- [TASK REQUIREMENTS] Everything in the listing should be transcribed exactly, apart from the pictures.

- [DATA SEGMENT]
====
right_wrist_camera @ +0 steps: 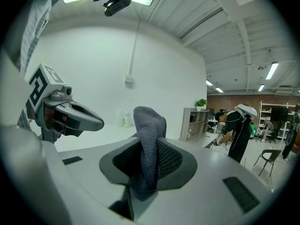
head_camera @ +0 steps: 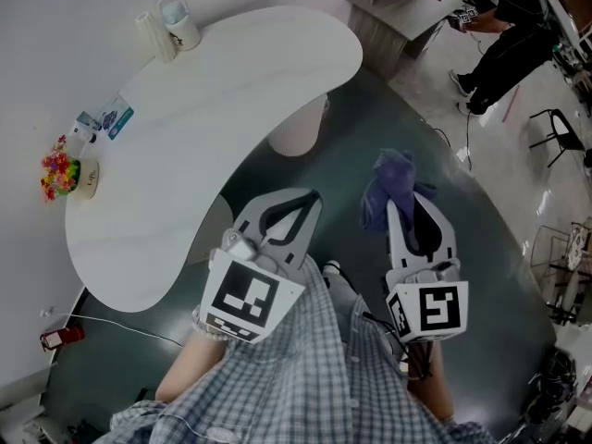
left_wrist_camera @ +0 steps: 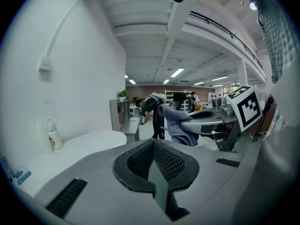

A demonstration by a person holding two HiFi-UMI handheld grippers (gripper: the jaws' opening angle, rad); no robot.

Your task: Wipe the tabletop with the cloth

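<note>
The white curved tabletop [head_camera: 213,128] lies unwiped, the grey left gripper [head_camera: 313,198] is closed on nothing, and the grey right gripper [head_camera: 413,213] clamps the blue-grey cloth [head_camera: 393,178] over the floor, so the next move probably carries it to the table.

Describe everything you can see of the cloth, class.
The cloth is a small blue-grey rag with a nubbly, towel-like weave. It is bunched rather than spread out. The right gripper pinches it between its jaws, and the free end rises past the jaw tips and flops over in loose folds. It is held in the air over the dark floor, beside the white table and not touching it. Only the jaws touch it.
</note>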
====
- [SOLUTION TO THIS TASK]
right_wrist_camera @ +0 steps: 
head_camera @ +0 steps: 
left_wrist_camera @ +0 steps: 

A demonstration by a person holding two HiFi-UMI handheld grippers (gripper: the jaws' opening angle, rad); no robot.

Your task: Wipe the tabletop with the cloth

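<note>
The white curved tabletop [head_camera: 213,128] lies unwiped, the grey left gripper [head_camera: 313,198] is closed on nothing, and the grey right gripper [head_camera: 413,213] clamps the blue-grey cloth [head_camera: 393,178] over the floor, so the next move probably carries it to the table.

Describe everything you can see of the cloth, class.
The cloth is a small blue-grey rag with a nubbly, towel-like weave. It is bunched rather than spread out. The right gripper pinches it between its jaws, and the free end rises past the jaw tips and flops over in loose folds. It is held in the air over the dark floor, beside the white table and not touching it. Only the jaws touch it.
</note>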

This response is now finished.